This is my thought, as well. When your private insurance company stinks, you find a new insurer. When you're forced to pay the government for health insurance, you're stuck without options. Health insurance isn't one of the services that I trust the government to be able to run well. They don't have a particularly great track record where efficiency, customer service, and speed are concerned.
> This is my thought, as well. When your private insurance company stinks, you find a new insurer.
You can't, because the health insurance is provided by your employes so you get whatever they give you.
My health insurance (blue shield) is absolutely terrible (right now I need some medicine they refuse to let me have because it cuts into their profit margins) but there's nothing I can do about it.
And that's after paying $2500/month for the privilege.
Blue Shield is notorious for not paying out enough of premiums for care. If you're having issues though, figure out who your PBM. (Pharmacy Benefits Manager) is that Blue Shield is contracting the pharmacy adjudication out to.

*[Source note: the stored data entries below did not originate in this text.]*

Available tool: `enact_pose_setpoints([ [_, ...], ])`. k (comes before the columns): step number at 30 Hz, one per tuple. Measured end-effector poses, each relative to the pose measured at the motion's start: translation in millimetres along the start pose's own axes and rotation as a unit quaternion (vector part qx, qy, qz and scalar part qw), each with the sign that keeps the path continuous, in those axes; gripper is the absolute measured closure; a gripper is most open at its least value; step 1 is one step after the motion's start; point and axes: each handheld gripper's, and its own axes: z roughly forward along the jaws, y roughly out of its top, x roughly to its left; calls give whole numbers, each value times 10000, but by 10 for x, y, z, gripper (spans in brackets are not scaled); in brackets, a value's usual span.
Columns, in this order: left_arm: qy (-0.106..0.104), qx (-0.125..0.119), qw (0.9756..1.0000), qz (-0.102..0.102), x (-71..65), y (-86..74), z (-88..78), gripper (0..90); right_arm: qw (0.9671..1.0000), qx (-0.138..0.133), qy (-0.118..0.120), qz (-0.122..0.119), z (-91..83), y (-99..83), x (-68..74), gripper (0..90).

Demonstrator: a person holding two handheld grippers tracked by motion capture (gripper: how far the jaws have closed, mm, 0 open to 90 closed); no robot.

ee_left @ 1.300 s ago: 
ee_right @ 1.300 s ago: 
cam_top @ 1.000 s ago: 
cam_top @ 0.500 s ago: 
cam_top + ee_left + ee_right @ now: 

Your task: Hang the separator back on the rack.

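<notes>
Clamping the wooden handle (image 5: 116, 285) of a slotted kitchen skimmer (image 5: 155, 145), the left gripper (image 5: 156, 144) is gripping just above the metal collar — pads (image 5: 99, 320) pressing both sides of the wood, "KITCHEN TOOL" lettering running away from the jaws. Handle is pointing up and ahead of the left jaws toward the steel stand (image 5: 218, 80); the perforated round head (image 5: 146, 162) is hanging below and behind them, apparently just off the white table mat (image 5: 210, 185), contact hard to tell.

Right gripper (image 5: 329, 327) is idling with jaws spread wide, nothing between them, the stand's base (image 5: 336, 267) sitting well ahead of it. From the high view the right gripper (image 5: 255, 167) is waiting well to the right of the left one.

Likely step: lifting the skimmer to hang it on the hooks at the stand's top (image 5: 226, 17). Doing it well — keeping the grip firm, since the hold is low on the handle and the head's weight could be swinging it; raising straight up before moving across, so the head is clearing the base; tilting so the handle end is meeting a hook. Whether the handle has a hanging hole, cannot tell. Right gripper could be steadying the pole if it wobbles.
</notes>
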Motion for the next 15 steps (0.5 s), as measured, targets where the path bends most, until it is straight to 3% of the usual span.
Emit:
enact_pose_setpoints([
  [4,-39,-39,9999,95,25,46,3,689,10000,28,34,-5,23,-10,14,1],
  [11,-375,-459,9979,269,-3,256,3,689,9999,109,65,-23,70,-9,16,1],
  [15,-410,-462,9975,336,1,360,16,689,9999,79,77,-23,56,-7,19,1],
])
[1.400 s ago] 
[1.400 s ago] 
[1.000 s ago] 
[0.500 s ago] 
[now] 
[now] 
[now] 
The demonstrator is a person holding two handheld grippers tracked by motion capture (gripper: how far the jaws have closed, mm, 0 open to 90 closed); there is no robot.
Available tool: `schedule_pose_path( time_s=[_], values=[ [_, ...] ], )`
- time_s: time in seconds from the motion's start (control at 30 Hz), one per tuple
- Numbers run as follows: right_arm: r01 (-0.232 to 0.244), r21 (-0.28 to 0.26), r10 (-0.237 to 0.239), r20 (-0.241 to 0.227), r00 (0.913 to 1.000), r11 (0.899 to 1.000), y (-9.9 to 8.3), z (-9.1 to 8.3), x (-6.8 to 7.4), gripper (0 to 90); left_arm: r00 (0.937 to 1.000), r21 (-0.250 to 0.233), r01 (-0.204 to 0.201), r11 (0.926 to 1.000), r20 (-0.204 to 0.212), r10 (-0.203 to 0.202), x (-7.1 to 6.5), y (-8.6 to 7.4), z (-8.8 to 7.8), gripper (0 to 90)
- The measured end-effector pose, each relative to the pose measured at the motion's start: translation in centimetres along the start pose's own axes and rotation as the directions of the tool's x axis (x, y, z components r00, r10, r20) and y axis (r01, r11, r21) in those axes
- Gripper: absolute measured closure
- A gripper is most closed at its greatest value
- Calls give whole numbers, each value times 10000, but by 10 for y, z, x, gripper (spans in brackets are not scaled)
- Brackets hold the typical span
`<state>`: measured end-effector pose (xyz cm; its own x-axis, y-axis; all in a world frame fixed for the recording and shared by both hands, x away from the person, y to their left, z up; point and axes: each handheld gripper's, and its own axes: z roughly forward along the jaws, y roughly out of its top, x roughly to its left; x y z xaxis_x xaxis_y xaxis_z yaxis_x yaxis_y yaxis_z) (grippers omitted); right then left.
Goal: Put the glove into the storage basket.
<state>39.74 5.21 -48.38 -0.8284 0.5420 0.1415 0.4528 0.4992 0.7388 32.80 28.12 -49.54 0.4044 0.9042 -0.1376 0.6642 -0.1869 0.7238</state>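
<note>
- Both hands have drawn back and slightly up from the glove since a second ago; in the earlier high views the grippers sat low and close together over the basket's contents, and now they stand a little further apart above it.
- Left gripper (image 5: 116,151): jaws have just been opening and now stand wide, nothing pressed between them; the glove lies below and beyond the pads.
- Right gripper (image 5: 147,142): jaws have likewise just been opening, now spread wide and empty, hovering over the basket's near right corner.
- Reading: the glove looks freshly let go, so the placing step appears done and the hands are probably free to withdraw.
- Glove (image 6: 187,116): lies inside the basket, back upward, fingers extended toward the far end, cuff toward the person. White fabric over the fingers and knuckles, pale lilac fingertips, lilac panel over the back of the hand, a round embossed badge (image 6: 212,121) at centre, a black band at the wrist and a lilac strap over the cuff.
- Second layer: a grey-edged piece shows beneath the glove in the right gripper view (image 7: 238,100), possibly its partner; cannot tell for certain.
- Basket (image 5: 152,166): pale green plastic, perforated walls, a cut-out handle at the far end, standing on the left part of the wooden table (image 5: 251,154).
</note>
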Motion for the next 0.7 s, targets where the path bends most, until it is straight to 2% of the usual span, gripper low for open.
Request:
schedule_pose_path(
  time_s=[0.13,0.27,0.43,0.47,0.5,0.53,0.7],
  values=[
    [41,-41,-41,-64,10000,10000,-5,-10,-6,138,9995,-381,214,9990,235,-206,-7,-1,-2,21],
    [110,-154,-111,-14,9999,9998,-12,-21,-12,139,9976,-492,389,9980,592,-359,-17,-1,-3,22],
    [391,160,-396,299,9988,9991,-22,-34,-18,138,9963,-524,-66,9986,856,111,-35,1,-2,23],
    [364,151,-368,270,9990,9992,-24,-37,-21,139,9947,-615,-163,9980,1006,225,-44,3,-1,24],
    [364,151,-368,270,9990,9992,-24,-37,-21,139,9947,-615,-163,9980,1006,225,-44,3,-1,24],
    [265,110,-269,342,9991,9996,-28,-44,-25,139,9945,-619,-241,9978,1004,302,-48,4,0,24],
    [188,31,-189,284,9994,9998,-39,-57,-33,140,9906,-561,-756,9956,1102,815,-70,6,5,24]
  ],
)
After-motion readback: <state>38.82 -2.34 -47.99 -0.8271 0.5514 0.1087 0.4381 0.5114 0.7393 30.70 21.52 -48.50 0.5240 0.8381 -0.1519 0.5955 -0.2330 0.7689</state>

Basically, get in contact with them, try and get an override, or get them to explain why you are not covered. If it isn't in the formulary your employer opted into, you're hosed; but there is usually one way or another to get them to give in, they will just make you go through maximum hoops.
Ask for their clinical people if you can't get any traction. They will likely be the ones with hand on the knob for whether a drug is "worthy of coverage" or not.

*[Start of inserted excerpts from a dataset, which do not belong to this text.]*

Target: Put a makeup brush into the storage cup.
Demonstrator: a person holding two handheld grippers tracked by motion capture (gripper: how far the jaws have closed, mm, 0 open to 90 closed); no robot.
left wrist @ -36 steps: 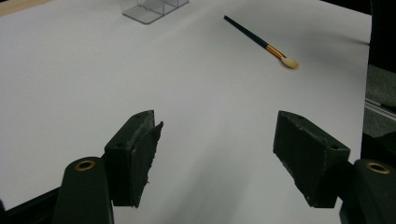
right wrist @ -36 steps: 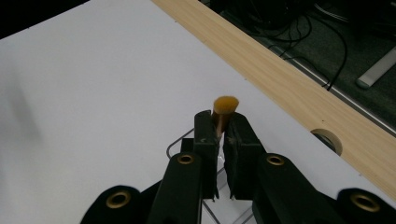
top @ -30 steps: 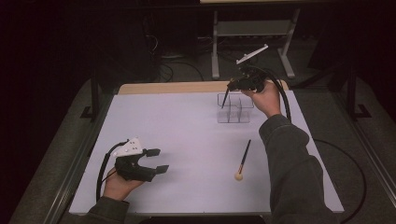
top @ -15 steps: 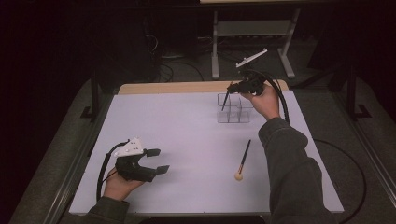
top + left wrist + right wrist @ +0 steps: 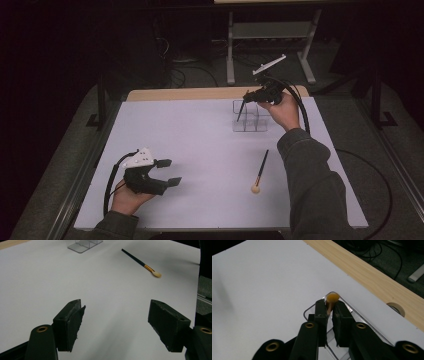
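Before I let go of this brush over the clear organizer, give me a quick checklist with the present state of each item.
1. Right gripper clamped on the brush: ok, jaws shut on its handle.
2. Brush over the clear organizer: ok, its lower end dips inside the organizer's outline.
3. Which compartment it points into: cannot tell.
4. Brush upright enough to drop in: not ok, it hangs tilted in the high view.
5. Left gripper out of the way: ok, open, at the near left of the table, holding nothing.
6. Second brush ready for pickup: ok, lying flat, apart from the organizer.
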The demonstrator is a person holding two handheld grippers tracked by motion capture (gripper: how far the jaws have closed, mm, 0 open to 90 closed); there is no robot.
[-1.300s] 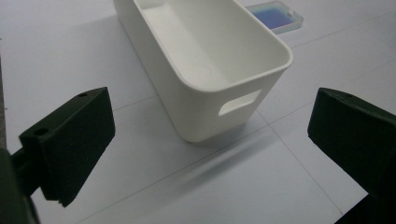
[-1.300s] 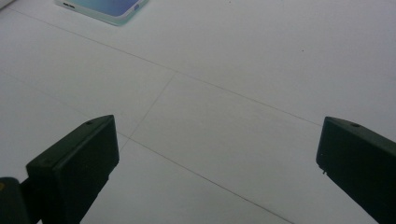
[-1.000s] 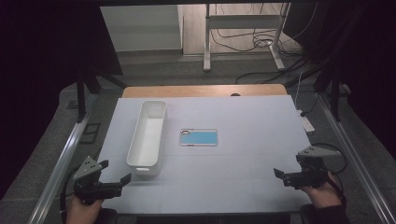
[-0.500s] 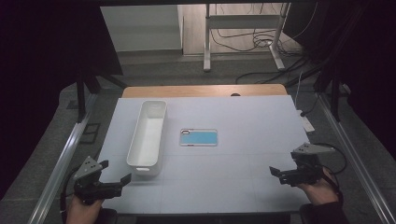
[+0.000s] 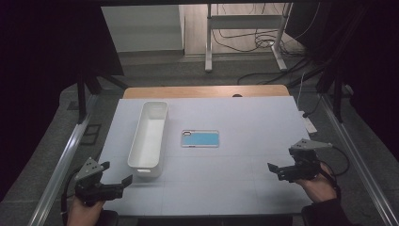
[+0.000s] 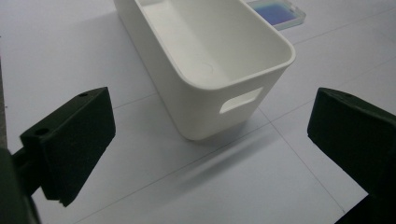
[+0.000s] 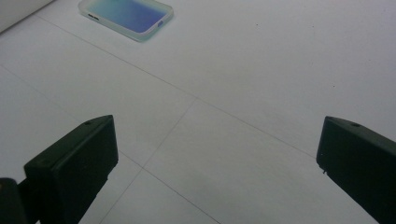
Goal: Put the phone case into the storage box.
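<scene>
I look at the table (image 5: 244,117) first: it is big and white, and two things lie on it. The bin (image 5: 149,134) is long and white, and its long side runs away from me, from the near part of the table toward the far edge. Just to its right, not touching it, lies the phone (image 5: 200,139), flat, blue side up, with its long side running left to right across the table. My left gripper (image 5: 117,184) sits at the near left corner, and its jaws are spread wide with nothing between them. In the left gripper view the near end of the bin, with its handle slot (image 6: 240,100), is right ahead between the jaws, close by. My right gripper (image 5: 276,170) is at the near right, jaws also spread wide and holding nothing. In the right gripper view the phone (image 7: 126,14) is far ahead and off to the left, well apart from the jaws. So I think the left gripper is nearer to the bin, and the right gripper must go forward and left to reach the phone, then close across its short side.
</scene>
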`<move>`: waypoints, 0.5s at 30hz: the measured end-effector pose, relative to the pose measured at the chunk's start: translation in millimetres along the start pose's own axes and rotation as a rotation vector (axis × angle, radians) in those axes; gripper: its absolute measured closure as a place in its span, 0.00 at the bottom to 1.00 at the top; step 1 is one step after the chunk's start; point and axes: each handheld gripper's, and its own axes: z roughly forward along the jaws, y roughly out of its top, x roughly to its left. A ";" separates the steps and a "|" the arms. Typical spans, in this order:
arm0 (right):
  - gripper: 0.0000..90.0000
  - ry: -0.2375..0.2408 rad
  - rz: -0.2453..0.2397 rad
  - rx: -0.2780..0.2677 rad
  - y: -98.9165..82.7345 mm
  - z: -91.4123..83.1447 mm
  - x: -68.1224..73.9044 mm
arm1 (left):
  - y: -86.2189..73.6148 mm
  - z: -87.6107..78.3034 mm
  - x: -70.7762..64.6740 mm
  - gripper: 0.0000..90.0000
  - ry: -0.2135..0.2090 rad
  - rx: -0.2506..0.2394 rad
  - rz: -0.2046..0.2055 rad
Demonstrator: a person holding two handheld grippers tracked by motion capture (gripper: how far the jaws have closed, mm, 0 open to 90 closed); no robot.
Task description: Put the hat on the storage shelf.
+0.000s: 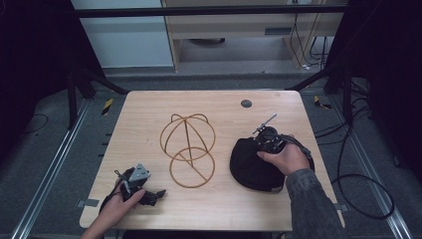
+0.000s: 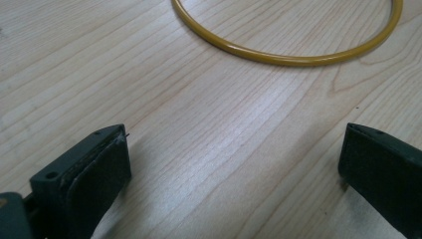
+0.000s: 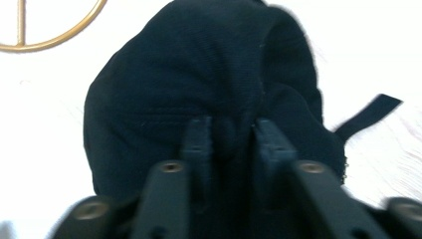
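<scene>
I am holding my right gripper [image 1: 264, 141] against the black cap [image 1: 251, 167], which is lying on the wooden table [image 1: 149, 107] in the lower right of the high view, to the right of the wire stand [image 1: 188, 149]. In the right gripper view, the two black jaws are standing close together in the lower centre of the frame and are pinching a fold of the cap's [image 3: 199, 84] dark fabric between them. The cloth is bunching up between the pads, and a thin black strap [image 3: 368, 114] is trailing off toward the right edge of that frame. My right hand [image 1: 283, 159] is resting over the upper right part of the cap, with the grey sleeve [image 1: 311, 201] coming in from the bottom right. The gold wire stand is occupying the middle of the table, apart from the cap, and a curve of it [image 3: 45, 35] is showing in the upper left of the right gripper view. My left gripper [image 1: 161, 193] is lying low on the table in the lower left of the high view, well apart from the cap. In the left gripper view its jaws are standing spread wide at the lower left and lower right corners, with bare wood between them. The ring of the wire stand [image 2: 283, 55] is arcing across the top of that frame, clear of both jaws.
</scene>
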 end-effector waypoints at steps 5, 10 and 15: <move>0.87 0.020 -0.006 -0.049 -4.1 -11.2 0.2 | 0.0 0.0 -0.1 0.00 0.001 0.000 0.000; 0.87 0.021 -0.015 -0.125 -10.1 -28.2 2.7 | 0.1 0.0 0.0 0.00 0.000 0.000 0.000; 0.87 0.021 -0.016 -0.217 -18.1 -49.4 5.2 | 0.1 0.0 0.0 0.00 0.000 0.001 0.001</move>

They will tell you to check a website. Look up your thing in their formulary, if not there, abort. If in there, but high-tier, prepare for the prior-auth gauntlet.
I gave up on BCBS and have resigned to paying out of pocket, but you might get luckier than me. They will generally fight tooth and nail to be difficult, but just keep a cool head and keep escalating. It's been a while since my last butting of heads but I'm gearing up for round 2.
Also remember: You can pay out of pocket, but you'll be at the whims of that pharmacy. They'll generally help you work through coupons.
You have now reached beyond my "letters/phone calls to Congress" threshold. Generally doesn't get an instant response, a d may take months, but surprisingly does occasionally get some traction. More out of spite than anything else. However, there is increasing regulatory attention being directed at the space, and even some states have insurance regulators you might be able to hit up.
It's unfortunate, but there are some drugs that insurers are simply not willing to be on the hook for, and if you're the unlucky person suffering from a rare, expensive to treat condition; the only way around it is to make a lot of noise and waves, and be open to trying alternative regimens.
No one should have to go through that though. Good luck.
>You can't, because the health insurance is provided by your employees so you get whatever they give you.
That's not true, is it? You could decline coverage and then go purchase a policy of your own elsewhere. Yes, that might be expensive but the original claim was "Y'all actually have one of the best systems in the world, it's just way too expensive." and that still tracks.
Even better, you could purchase a policy through the Obamacare exchanges.
If the government offers you bad medical care, you turn to the black market or you fly to the US to get the procedure done because the government has banned alternative care. This is a very normal Conservative talking point and the inherent competition in US healthcare is arguably the biggest benefit of its current system.
> That's not true, is it? You could decline coverage and then go purchase a policy of your own elsewhere.
What other choices exist, there's only a few giant insurers anyway.
> Even better, you could purchase a policy through the Obamacare exchanges.
I have no direct experience, would love to be wrong, but what I've heard is that even the top-tier plans are extremely limited in what they cover and where they are accepted so it's even worse than company-provided plans.
Sorry to hear that. My experience with government insurance has been with Medicare, Medicaid, and the VA, and to say I've been unimpressed is an understatement.
I guess I should be thankful my insurance is ~$1000/mo, and hasn't left me with the horror stories some seem to experience.
Here is the breakdown from this article for 2020: https://www.census.gov/library/publications/2021/demo/p60-27...
8.6% are uninsured
Of the insured:
- 54.4% of the ensured on employer based insurance
- 10.5% purchase theirs directly
- the rest get theirs from one government program to the other (Medicare 18.4%, Medicaid 17.8%, TRICARE 2.8%, and VA and the like 0.9%)
So your comment only covers less than 10.5% of people at the moment... a little more than the number of people who have no health coverage (a good portion not out of real choice).
And that does not even cover how horribly this sort of market functions: you never know how good or bad your coverage actually is until you go to use it for a particular problem, and then you don't really know that until it is over and you are maybe bankrupt. Health insurance is the worst place to try and use market forces to regulate it... well maybe after military, fire, and police...
In theory, single payer should offer more choices. With private insurance, you are stuck with certain doctors and hospitals, and can only change plans at years-end.